- Born: Angad Aulakh 1988 (age 37–38)
- Occupations: Director, Writer, Producer
- Years active: 2013 -

= Angad Aulakh =

American filmmaker

Angad Aulakh is an American filmmaker. His feature directorial debut Autumn Lights, released in theaters in North America on October 21, 2016. He produced the film for his company Last Carnival with Guy Kent.

==Life and career==
Aulakh produced Autumn Lights for his company Last Carnival with Guy Kent, alongside Ashley M. Kent, Davíd Óskar Ólafsson and Árni Filippusson, producers of Ragnar Bragason's Metalhead and David Gordon Green's Prince Avalanche.
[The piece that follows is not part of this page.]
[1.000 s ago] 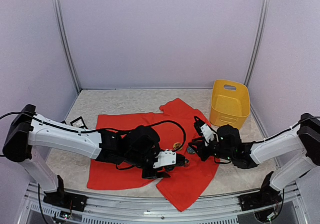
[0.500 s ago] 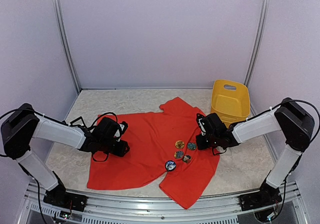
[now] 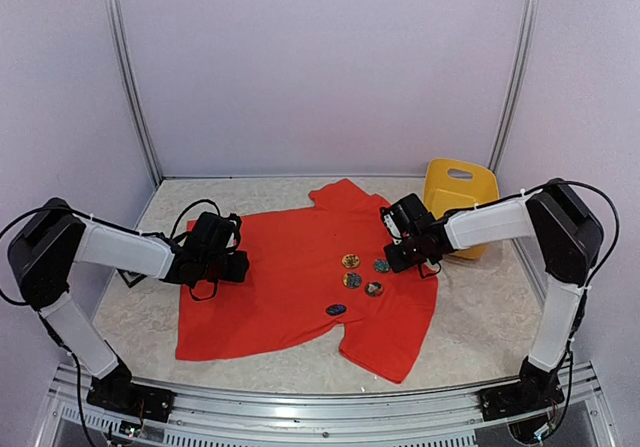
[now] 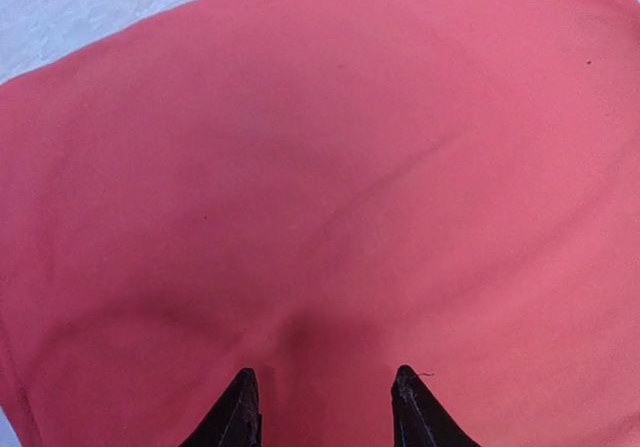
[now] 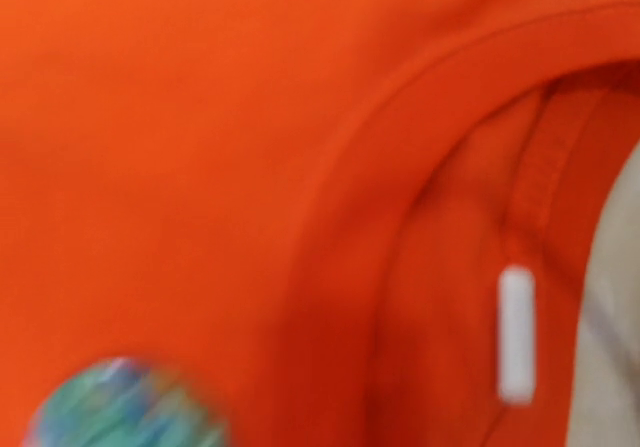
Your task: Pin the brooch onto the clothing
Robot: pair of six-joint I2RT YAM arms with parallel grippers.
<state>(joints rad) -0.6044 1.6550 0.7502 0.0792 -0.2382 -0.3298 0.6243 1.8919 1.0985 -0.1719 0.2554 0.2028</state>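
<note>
**Standing with one pair of jaws apart, one together**

Spread flat on the pale speckled table (image 3: 480, 317) lies the plain bright red short-sleeved T-shirt (image 3: 270, 297), with five small round coloured brooches (image 3: 352, 280) on it right of middle. Over its left side the left gripper (image 4: 320, 407) hovers, jaws apart. By the collar, just beside the teal round brooch (image 3: 381, 265), the right gripper (image 3: 395, 255) has its jaws together. Behind that arm stands a yellow plastic basket (image 3: 460, 182).
</note>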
Aulakh was nominated for Best Director at the 2017 Riviera International Film Festival for Autumn Lights alongside Xavier Dolan for It's Only the End of the World, winner Amanda Kernell for Baden Baden and Academy Award-nominated filmmaker Ciro Guerra for Embrace of the Serpent. The film was also nominated for the Grand Jury Prize for Best Picture, Aulakh sharing the nomination with producers Guy Kent, Ashley M. Kent, David Oskar Olafsson, and Arni Filippusson.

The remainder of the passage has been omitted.